While discounting the echo-chamber effect at some points, the book confirms it at others — and it seems that the echoes also go through a prism, somehow. This is a case in which mixed metaphors are practically obligatory, and it wouldn’t hurt to add the image of social media as a carnival (where ordinary behavioral norms are suspended) full of fun-house mirrors (in which little actually is as it appears). The problem is that all of this is now standard equipment with most social media platforms; proposals to change any of it will be evaluated against the viability of an existing business model.
Apart from encouraging people to develop more critical literacy about the sources they rely on — and to think before they post, maybe tone it down a little and not take the troll bait — what can be done? Bail describes his research group’s creation of DiscussIt, a social media platform advertised as “a place where people anonymously discuss various topics,” in which users were assigned androgynous pseudonyms, paired up with a chat partner of the opposite political persuasion, and given a hot topic to discuss. A test run with 1,200 subjects showed “significantly lower levels of polarization after using it for just a short time,” with users expressing “fewer negative attitudes toward the other party or subscrib[ing] less strongly to stereotypes about them.” Most participants reported liking the app, and some wanted to sign up for it if it became commercially available.
The salient features here were the removal of identifying information about the participants and their “disembedding” from familiar social networks or political milieus in the course of one-to-one dialogues. Bail extrapolates the potential:
“Imagine a platform that gave people status not for clever takedowns of political opponents but for producing content with bipartisan appeal … Instead of boosting content that is controversial or divisive, such a platform could improve the rank of messages that resonate with different audiences simultaneously … ‘Like’ counters could be replaced by meters that show how people from across the ideological spectrum respond to people’s posts in blue, red, and purple. Artificial intelligence could be used to ask people who are about to post uncivil or ad hominem content to reflect upon their goals or to help rephrase their messages using values that appeal to the other side.”

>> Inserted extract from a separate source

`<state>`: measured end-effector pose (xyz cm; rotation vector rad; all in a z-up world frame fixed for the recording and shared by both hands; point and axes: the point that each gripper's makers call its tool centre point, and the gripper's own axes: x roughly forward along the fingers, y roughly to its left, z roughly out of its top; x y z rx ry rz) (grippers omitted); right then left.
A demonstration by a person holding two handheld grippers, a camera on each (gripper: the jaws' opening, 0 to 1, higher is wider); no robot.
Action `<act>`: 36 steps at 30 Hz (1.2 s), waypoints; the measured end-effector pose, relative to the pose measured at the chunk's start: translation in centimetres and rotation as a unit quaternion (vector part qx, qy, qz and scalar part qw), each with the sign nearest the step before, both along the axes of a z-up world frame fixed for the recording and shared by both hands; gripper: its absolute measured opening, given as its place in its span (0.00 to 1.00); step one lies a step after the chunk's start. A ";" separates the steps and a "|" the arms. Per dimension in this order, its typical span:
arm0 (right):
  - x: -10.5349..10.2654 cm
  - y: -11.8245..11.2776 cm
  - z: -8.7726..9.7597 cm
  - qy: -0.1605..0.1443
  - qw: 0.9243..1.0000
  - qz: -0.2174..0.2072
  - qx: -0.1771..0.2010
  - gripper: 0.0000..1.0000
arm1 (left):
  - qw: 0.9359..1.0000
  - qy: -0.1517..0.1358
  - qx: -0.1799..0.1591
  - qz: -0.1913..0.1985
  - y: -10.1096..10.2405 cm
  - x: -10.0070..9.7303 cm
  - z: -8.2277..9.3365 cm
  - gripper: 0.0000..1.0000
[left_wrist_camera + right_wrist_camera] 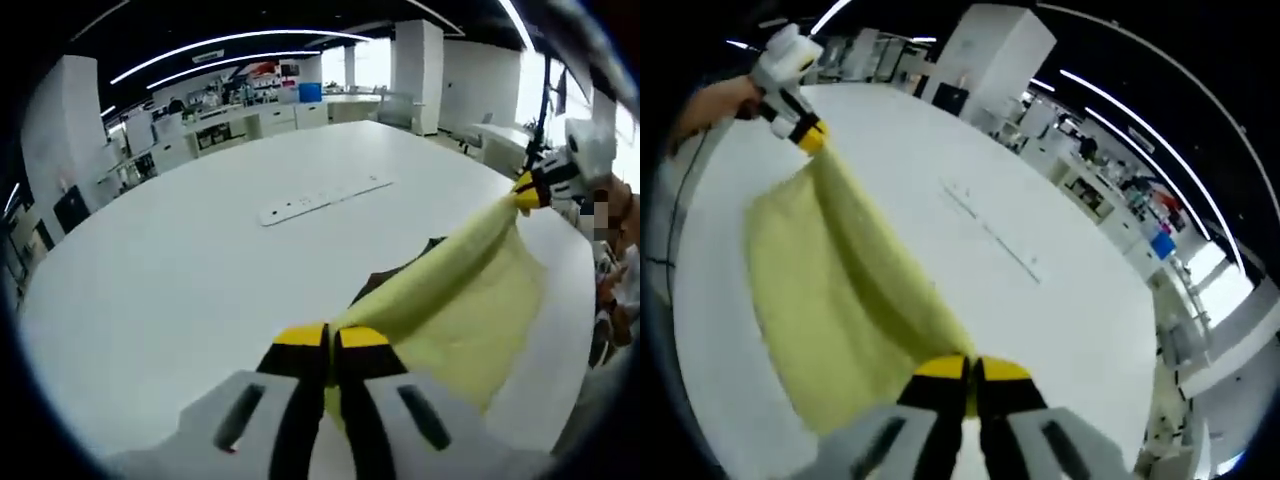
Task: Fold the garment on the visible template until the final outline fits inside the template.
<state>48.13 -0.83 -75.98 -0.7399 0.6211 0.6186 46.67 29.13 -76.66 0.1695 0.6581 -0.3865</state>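
Closest in the left gripper view, the left gripper [331, 340] has its yellow-tipped jaws pressed together on one corner of the yellow garment [470, 300]. From there the cloth runs up and to the right as a taut rolled edge, with the rest hanging slack below it, lifted off the white table [180, 260]. At the far end of that edge the right gripper [527, 192] pinches the other corner, jaws closed on the fabric, its white body angled in from the right. Under the cloth a dark patch [395, 275] lies on the tabletop; I cannot tell what it is. Further out on the table sits a long white strip [322, 198], flat and well apart from the garment. Beyond the table are white desks and pillars under ceiling light strips.

In the right gripper view the right gripper [971, 370] is clamped on its corner of the garment [830, 290], which stretches away up and to the left. At the far corner the left gripper [812, 135] grips the cloth, with a person's hand [725, 100] wrapped round its handle. The two grippers are held well apart, stretching the top edge between them above the table [1060, 300].
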 end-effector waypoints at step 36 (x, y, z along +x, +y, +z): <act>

Such a platform would offer little to “the trolls and extremists who gain notoriety on other platforms” and might foster better online behavioral norms, over all. (That’s possible, though one suspects it would just breed pests of a more nimble sort.) By its closing pages, Breaking the Social Media Prism shifts from criticizing Silicon Valley’s hubris to appealing to its long-term interests:
“If governments don’t step in” to establish depolarizing apps, “there is money to be made by entrepreneurs willing to bet that a place where people can build reputations as effective bipartisan communicators will be more attractive to businesses, governments and nonprofit organizations alike.”

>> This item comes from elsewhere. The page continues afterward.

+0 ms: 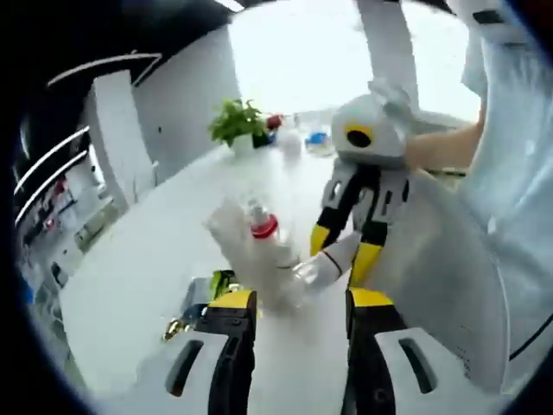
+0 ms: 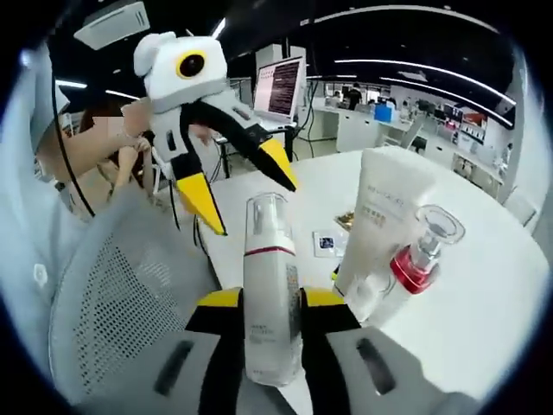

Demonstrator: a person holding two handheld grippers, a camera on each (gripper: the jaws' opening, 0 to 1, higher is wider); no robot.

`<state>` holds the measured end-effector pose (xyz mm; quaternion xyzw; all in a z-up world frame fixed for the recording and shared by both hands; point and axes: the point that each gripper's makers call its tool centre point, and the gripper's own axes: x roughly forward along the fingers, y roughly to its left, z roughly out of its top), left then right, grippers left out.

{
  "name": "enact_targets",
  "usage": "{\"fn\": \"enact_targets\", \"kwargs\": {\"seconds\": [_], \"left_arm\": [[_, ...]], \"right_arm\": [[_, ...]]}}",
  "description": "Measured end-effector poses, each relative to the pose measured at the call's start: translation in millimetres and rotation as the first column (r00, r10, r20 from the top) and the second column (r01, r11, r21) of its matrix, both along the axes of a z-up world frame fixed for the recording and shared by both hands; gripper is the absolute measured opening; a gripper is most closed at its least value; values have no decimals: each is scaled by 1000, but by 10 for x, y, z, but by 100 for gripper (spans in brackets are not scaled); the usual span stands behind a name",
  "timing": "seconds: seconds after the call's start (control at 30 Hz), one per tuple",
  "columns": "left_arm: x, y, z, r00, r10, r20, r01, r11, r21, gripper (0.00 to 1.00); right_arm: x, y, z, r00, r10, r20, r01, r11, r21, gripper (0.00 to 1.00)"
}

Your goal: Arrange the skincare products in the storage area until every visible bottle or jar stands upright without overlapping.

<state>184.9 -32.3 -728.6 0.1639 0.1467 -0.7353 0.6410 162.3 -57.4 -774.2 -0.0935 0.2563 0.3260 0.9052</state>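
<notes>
risk sits mostly with the pump bottle [image 2: 270,290] clamped between the jaws of the right gripper [image 2: 270,304]: it is tall, clear-capped with a red band, and held low on its body, so it could swing or slip as it is set down on the table [image 2: 484,285]. just beside it stand a white tube [image 2: 386,220] and a small bottle with a red collar [image 2: 421,259], close enough that a careless lowering could knock either over, and the tube, being tall and narrow, looks the likelier to topple. the left gripper [image 2: 246,194] hangs above the bottle with its yellow-tipped jaws spread wide and empty, apart from the cap but near enough to clip it on a hasty move. in the left gripper view the same cluster is blurred; the red-collared bottle [image 1: 263,226] can be made out, with the right gripper [image 1: 344,251] beyond it, and something green and gold [image 1: 200,304] lies flat on the table by the left jaw, possibly a sachet or fallen product, though the blur hides what it is. if it counts as a product, setting the bottle down on or against it would leave things overlapping. a grey mesh chair back [image 2: 121,303] crowds the near edge, so a bottle placed too close to that side could go off the table.
</notes>
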Motion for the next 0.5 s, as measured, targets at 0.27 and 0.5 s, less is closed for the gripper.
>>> {"fn": "enact_targets", "kwargs": {"seconds": [0.27, 0.5], "left_arm": [[-56, -79, 145, 993, -28, -115, 10, 988, -154, 44], [-200, -171, 283, 981, -123, -152, 86, 970, -226, 35]], "right_arm": [[47, 81, 330, 995, -8, 95, -9, 984, 179, 24], [-7, 278, 582, 989, 42, 144, -91, 934, 346, 24]]}}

The curative power of bipartisanship is one of the hardier bromides of American politics and a topic for another day. What makes this version of it distinctive is the idea that it can be jump-started via artificial intelligence. In the 1920s, John Dewey suggested that the challenges of democracy could best be met with more democracy. The 21st-century variant is that the problems created by technology can only be fixed with new technology. Maybe we can get to utopia by digging ourselves out of this hole?